Mr Smith, meanwhile, said the Bahamas should reappraise its approach to negotiating with foreign investors in light of the Baha Mar debacle, and separate the commercial from the political.

“I have repeatedly condemned the fallibility, inexperience and lack of commercial expertise by our politicians, many of whom are lawyers, in business matters,” he told Tribune Business.

“Our politicians are eclipsed by the commercial expertise and transactional experience of international investors and their legion of international lawyers.

“Any foreign investor is able to pull the wool over the Office of the Prime Minister’s eyes, whether PLP or FNM, by getting out their glossy brochures and sweet promises, which our politicians lap up and present to the Bahamian voting public as political brownie points in their favour.”

Calling for there to be “a clear distinction” between politicians and businessmen in the Bahamas, Mr Smith urged the Government to follow the lead of former US president, George W. Bush, who freely admitted he was not an expert in many areas and compensated by surrounding himself with persons who were.

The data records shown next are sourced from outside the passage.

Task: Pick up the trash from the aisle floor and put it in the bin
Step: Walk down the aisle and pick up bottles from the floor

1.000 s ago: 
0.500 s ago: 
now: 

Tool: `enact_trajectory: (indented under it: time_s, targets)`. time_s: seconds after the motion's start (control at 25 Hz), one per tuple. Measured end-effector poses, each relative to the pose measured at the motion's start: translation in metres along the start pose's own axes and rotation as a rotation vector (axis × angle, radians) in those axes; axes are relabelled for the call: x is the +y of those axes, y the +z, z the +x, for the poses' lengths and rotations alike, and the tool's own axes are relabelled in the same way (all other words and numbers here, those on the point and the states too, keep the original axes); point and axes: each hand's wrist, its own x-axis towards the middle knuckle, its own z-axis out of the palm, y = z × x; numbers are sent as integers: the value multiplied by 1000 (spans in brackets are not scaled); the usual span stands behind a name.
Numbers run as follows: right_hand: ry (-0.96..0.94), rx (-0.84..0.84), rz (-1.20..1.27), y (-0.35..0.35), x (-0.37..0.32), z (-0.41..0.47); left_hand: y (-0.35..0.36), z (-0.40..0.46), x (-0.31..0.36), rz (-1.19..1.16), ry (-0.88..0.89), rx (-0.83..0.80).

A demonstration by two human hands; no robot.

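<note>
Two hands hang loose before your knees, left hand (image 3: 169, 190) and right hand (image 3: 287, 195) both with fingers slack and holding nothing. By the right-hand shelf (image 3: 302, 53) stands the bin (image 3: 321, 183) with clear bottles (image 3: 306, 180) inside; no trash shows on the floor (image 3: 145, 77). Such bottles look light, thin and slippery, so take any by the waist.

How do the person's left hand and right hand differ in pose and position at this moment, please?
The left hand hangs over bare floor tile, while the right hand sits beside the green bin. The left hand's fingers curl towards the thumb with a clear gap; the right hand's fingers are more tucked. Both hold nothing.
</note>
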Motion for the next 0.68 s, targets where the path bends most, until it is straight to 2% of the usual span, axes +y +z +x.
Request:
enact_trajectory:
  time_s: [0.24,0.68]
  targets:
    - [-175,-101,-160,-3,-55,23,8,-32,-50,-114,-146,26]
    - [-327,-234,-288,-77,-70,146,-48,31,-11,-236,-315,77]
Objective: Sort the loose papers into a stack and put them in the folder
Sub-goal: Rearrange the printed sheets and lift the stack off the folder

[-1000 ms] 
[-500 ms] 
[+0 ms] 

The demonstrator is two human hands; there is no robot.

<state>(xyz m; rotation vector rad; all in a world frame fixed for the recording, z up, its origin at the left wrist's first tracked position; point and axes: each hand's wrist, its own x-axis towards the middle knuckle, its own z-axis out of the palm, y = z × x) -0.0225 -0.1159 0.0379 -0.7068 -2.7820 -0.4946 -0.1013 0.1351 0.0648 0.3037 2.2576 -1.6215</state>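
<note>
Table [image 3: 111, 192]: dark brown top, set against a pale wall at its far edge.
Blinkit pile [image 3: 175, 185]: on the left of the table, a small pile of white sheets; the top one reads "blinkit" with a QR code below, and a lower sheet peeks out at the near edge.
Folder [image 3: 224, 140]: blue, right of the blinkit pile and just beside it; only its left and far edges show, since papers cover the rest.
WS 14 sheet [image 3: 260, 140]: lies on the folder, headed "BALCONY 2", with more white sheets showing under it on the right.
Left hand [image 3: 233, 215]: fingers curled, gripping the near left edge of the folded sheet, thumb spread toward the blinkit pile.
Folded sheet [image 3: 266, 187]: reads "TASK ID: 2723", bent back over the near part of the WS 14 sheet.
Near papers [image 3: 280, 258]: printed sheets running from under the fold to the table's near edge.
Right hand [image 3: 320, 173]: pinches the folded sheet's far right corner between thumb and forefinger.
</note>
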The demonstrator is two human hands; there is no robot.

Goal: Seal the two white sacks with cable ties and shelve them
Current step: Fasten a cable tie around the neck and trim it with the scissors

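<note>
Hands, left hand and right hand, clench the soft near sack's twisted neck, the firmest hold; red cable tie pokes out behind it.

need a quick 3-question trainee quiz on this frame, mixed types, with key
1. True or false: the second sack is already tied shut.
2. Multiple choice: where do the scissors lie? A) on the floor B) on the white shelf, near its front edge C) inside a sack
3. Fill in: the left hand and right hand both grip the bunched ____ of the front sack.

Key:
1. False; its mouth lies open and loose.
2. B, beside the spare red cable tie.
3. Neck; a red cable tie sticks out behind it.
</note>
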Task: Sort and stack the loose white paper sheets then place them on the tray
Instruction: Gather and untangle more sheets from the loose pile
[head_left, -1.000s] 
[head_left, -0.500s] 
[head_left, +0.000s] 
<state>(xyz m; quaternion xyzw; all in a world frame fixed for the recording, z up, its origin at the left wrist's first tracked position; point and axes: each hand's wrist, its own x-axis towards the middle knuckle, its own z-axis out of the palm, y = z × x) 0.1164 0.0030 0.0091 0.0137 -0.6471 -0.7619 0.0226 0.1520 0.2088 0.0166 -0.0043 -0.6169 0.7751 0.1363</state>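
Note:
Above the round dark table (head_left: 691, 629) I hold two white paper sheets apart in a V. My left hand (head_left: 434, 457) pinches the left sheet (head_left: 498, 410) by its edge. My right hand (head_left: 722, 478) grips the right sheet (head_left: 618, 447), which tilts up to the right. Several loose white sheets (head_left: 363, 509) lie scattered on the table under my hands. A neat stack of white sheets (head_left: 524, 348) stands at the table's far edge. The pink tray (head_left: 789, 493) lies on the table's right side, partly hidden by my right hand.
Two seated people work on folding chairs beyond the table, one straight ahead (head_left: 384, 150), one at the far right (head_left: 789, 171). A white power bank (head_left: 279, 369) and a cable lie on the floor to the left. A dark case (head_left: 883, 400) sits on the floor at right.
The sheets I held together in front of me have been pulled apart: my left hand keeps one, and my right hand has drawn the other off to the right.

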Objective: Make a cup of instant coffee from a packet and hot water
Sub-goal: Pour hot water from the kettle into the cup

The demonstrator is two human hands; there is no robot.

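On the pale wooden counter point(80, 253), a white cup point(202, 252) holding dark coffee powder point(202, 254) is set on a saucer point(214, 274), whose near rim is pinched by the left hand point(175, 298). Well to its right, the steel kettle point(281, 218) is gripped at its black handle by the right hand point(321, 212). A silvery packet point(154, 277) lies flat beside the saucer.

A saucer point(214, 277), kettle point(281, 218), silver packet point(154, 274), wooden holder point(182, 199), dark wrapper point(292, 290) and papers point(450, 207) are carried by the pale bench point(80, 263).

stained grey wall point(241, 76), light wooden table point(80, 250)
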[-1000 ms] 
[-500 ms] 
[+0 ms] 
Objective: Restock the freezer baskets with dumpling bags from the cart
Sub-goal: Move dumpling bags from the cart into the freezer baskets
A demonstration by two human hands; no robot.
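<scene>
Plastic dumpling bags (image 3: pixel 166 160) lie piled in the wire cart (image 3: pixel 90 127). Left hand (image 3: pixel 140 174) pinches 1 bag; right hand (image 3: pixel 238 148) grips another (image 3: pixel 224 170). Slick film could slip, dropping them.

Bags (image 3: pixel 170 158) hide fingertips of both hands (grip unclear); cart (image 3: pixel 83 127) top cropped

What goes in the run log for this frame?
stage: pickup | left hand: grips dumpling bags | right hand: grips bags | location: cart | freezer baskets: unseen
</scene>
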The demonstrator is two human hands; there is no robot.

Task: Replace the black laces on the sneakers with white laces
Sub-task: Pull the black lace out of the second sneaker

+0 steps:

He called on administrations of both hues, FNM and PLP, to “get out of the business of commerce and focus on governance”, instead leaving negotiations with major investors to a hired team of Bahamian and overseas professionals.

Such professionals would include commercial transaction attorneys and financial advisers, who would negotiate areas such as Crown Land leases and sales, and tax concessions.

The Government would have oversight of their work, and be able to sign off on the negotiations. And, to further boost transparency and accountability to the Bahamian people, Mr Smith said any investment deals should be debated and passed by Parliament.

“Instead of having secretive Heads of Agreement, they should negotiate deals, present them to Parliament, have them debated in public, and have them legislated, just like the Hawksbill Creek Agreement,” he told Tribune Business.

“There would be transparency, there would be accountability, there would be objective scrutiny as to the merits of these negotiations.

“Leaving transactional Heads of Agreement to be negotiated by the Office of the Prime Minister and its minions is recipe for disaster for the Bahamas. All it does is provide opportunities for smart and clever foreign investors to take advantage of us locals.”

Mr Smith said Baha Mar was now in danger of joining the likes of the I-Group development in Mayaguana and the former Ginn project in Grand Bahama’s West End as failed ‘anchor projects’ that had failed to materialise.

“When they collapse, it’s commercial egg all over the faces of our local politicians,” Mr Smith told Tribune Business, reiterating that so-called ‘Heads of Agreement’ had no basis in law.

He added that the Government’s current negotiating approach was potentially compromising the future for thousands of Bahamians.